8. En quatrième lieu, aux termes de l'article 8 de la convention européenne de sauvegarde des droits de l'homme et des libertés fondamentales : " Toute personne a droit au respect de sa vie privée et familiale, de son domicile et de sa correspondance () ". D'une part, le requérant n'établit pas la réalité de ses allégations s'agissant de sa présence habituelle en France depuis l'année 2018, et, d'autre part, il n'apporte pas davantage d'éléments de nature à démontrer la stabilité et l'intensité des liens qu'il aurait noués en France, ce d'autant qu'il n'établit pas non plus être dépourvu d'attaches dans son pays d'origine. Par suite, le moyen doit être écarté.

En ce qui concerne la décision portant obligation de quitter le territoire français :

9. En premier lieu, le requérant n'établit pas l'illégalité de la décision lui refusant la délivrance d'un titre de séjour. Par suite, le moyen tiré du défaut de base légale de la mesure d'éloignement doit être écarté.

10. En deuxième lieu, le moyen tiré de la méconnaissance des stipulations de l'article 8 de la convention européenne de sauvegarde des droits de l'homme et des libertés fondamentales doit être écartés pour les mêmes motifs que ceux exposés au point 8 du présent jugement.

11. En troisième lieu, en se bornant à invoquer une durée de présence de cinq années et une aggravation certaine de son état de santé, au demeurant non démontrées par les pièces produites dans le cadre de la présente instance, le requérant n'établit pas que le préfet aurait entaché la décision attaquée d'une erreur manifeste d'appréciation en ce qu'elle emporterait de conséquences d'une exceptionnelle gravité sur sa situation personnelle.
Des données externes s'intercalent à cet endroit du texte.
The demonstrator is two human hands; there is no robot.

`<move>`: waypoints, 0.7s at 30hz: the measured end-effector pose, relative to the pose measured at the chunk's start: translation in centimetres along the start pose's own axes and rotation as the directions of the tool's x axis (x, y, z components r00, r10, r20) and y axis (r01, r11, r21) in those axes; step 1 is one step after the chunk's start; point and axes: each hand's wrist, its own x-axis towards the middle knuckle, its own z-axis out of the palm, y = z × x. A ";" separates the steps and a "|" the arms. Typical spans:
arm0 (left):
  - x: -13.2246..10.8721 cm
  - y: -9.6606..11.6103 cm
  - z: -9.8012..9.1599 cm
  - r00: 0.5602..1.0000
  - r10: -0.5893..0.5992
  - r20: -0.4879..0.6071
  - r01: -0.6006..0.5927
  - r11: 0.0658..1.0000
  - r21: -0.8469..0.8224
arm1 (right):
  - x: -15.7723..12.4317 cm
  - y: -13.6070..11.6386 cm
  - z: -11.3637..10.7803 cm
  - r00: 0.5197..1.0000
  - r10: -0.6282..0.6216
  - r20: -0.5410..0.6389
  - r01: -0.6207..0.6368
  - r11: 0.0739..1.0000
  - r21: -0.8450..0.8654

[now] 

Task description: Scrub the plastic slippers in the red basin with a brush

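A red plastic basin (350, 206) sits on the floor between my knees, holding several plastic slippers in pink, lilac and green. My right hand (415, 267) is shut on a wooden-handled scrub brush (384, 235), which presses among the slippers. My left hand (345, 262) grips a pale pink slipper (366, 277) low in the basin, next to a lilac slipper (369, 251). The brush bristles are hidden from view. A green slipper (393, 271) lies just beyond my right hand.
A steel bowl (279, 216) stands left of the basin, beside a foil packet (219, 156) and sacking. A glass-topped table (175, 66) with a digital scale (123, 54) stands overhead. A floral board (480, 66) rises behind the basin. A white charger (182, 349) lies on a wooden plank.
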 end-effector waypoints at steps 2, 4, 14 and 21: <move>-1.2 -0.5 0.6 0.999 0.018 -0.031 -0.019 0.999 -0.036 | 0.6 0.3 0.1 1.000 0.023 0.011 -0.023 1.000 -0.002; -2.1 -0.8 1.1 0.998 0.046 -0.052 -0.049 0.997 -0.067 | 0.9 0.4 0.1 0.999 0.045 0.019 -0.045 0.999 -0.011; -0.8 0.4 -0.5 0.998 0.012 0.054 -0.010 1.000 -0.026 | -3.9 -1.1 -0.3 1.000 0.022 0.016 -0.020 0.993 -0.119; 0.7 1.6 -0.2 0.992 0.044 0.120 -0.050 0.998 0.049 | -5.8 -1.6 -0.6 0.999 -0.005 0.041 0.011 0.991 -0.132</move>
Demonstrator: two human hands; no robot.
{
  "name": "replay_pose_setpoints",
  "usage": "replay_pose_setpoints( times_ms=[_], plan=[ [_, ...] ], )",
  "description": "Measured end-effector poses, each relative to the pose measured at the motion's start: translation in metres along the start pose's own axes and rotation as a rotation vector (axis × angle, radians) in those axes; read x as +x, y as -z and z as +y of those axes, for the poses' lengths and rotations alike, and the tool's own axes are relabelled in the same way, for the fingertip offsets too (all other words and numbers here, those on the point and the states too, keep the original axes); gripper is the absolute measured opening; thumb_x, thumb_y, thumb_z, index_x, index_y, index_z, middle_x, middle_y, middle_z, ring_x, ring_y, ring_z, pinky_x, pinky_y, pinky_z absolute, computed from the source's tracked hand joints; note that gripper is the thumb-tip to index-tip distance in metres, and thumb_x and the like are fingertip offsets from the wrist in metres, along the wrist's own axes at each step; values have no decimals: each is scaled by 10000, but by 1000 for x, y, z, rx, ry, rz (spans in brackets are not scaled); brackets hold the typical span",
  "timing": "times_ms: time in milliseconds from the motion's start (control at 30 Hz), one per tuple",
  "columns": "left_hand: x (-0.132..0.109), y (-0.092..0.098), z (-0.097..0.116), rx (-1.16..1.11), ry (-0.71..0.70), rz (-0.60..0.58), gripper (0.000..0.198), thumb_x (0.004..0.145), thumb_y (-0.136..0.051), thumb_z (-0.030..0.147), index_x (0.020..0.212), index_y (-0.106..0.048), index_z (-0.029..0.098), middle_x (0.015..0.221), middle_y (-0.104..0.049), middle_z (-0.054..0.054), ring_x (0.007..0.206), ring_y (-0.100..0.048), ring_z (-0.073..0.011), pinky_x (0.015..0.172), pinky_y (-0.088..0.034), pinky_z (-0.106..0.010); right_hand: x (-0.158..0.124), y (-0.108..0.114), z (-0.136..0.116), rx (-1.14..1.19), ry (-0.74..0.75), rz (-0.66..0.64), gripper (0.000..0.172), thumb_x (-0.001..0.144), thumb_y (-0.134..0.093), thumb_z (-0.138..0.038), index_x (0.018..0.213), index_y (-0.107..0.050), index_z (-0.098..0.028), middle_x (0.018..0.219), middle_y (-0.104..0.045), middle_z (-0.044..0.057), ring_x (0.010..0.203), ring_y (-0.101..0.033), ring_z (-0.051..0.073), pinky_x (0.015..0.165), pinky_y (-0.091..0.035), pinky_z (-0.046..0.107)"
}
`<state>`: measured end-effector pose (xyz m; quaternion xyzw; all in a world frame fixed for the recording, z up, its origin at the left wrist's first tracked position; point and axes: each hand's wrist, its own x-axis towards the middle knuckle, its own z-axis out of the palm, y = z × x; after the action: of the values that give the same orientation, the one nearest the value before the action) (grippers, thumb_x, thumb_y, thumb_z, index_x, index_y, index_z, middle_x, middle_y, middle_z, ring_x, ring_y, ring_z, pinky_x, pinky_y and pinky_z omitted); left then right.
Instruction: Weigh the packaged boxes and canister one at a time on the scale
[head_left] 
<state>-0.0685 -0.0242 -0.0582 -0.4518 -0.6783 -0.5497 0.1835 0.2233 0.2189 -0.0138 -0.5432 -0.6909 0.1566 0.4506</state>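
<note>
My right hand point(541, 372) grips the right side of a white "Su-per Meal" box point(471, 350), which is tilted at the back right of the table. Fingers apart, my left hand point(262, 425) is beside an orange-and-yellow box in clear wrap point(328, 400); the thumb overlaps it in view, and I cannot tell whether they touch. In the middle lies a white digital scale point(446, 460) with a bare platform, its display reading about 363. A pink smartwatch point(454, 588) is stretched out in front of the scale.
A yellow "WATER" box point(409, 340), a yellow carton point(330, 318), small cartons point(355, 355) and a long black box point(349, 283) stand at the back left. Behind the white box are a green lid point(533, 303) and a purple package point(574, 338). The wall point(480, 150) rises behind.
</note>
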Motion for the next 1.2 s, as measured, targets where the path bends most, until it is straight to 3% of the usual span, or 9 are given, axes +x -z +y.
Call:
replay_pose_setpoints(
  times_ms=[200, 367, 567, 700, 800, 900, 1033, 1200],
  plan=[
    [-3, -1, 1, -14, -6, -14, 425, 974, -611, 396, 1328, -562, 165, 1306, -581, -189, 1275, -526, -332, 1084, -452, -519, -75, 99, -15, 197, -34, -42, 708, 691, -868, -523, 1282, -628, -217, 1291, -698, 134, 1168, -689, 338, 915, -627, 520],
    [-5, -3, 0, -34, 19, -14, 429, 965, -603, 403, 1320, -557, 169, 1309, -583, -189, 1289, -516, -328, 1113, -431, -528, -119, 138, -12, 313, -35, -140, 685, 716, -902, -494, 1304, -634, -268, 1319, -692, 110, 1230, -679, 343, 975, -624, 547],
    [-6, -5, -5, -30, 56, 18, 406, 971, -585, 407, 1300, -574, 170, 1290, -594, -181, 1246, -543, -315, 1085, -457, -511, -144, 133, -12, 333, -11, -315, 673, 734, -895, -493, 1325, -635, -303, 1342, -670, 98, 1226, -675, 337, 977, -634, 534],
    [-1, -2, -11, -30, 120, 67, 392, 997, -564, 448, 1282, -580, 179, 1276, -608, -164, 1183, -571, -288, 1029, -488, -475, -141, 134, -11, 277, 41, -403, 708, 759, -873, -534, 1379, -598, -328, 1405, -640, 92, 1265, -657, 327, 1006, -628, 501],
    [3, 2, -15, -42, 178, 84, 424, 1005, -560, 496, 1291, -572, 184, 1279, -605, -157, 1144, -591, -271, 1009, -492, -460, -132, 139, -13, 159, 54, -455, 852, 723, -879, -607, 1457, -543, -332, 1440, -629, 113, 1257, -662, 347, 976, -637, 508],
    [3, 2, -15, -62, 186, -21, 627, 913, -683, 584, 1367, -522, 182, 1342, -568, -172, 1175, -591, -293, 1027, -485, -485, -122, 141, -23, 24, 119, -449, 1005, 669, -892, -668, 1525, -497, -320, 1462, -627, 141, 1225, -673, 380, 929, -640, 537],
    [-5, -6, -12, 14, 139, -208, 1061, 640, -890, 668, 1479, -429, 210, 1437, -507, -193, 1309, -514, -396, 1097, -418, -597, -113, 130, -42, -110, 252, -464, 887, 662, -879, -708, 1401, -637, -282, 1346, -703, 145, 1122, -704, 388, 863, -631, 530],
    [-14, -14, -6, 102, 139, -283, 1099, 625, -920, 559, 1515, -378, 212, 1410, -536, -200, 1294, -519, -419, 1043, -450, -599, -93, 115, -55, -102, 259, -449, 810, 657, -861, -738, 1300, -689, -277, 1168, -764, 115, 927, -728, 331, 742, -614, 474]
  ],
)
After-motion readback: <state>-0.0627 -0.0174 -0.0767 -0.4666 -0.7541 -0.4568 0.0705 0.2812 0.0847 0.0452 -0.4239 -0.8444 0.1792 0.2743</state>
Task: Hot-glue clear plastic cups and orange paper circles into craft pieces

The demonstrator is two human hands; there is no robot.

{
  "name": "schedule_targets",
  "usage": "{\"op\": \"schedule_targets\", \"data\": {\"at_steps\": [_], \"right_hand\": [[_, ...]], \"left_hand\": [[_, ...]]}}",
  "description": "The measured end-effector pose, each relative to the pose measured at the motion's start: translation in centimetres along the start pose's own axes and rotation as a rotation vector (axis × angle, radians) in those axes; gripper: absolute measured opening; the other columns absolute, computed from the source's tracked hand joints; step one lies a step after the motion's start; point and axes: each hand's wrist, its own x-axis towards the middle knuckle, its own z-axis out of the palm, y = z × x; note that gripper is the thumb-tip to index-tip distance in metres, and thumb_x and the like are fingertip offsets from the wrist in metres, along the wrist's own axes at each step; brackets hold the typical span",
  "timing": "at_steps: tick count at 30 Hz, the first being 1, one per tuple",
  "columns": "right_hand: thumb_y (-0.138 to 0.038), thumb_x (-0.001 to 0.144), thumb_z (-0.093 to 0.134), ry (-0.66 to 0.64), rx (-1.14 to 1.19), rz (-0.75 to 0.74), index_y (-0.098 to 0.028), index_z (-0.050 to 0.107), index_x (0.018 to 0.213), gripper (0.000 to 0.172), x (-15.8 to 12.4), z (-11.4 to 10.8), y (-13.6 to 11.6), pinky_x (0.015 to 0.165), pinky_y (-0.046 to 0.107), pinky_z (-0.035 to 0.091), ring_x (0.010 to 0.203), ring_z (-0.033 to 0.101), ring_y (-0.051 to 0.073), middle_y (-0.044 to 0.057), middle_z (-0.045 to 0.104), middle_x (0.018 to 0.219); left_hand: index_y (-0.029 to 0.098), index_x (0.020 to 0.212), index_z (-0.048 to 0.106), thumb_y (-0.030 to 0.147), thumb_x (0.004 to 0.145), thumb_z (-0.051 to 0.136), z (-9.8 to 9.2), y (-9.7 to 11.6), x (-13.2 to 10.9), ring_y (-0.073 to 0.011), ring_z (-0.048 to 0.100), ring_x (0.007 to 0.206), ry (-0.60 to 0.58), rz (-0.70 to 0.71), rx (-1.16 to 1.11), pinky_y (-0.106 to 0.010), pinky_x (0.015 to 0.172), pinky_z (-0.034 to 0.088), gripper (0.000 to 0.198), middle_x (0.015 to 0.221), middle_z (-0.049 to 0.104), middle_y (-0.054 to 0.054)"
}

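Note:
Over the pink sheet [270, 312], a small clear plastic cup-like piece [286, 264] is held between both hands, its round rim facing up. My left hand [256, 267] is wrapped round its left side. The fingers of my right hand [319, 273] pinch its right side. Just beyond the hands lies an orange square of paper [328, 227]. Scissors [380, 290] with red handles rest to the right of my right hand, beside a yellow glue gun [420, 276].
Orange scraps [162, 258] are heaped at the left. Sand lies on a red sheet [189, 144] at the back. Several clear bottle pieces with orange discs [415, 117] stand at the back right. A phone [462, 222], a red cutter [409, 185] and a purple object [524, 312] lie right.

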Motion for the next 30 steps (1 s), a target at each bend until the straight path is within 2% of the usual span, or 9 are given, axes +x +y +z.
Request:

Par suite, le moyen doit être écarté.

12. Il résulte ce qui précède que le requérant n'est pas fondé à demander l'annulation des décisions attaquées. Par suite, les conclusions à fin d'annulation doivent être rejetées, ainsi que, par voie de conséquence, les conclusions aux fins d'injonction et d'astreinte.

D É C I D E :

Article 1er : La requête de M. A est rejetée.

Article 2 : Le présent jugement sera notifié à M. C A, au préfet de police et à Me Hamdi.

Délibéré après l'audience du 25 mai 2023, à laquelle siégeaient :

M. Duchon-Doris, président,

Mme Belkacem, première conseillère,

Mme Marchand, première conseillère.

Rendu public par mise à disposition au greffe le 8 juin 2023.

Le rapporteur,

N. BELKACEMLe président,

J-C. DUCHON-DORIS

La greffière,

C. EL HOUSSINE

La République mande et ordonne au préfet de police en ce qui le concerne ou à tous commissaires de justice à ce requis en ce qui concerne les voies de droit commun contre les parties privées, de pourvoir à l'exécution de la présente décision.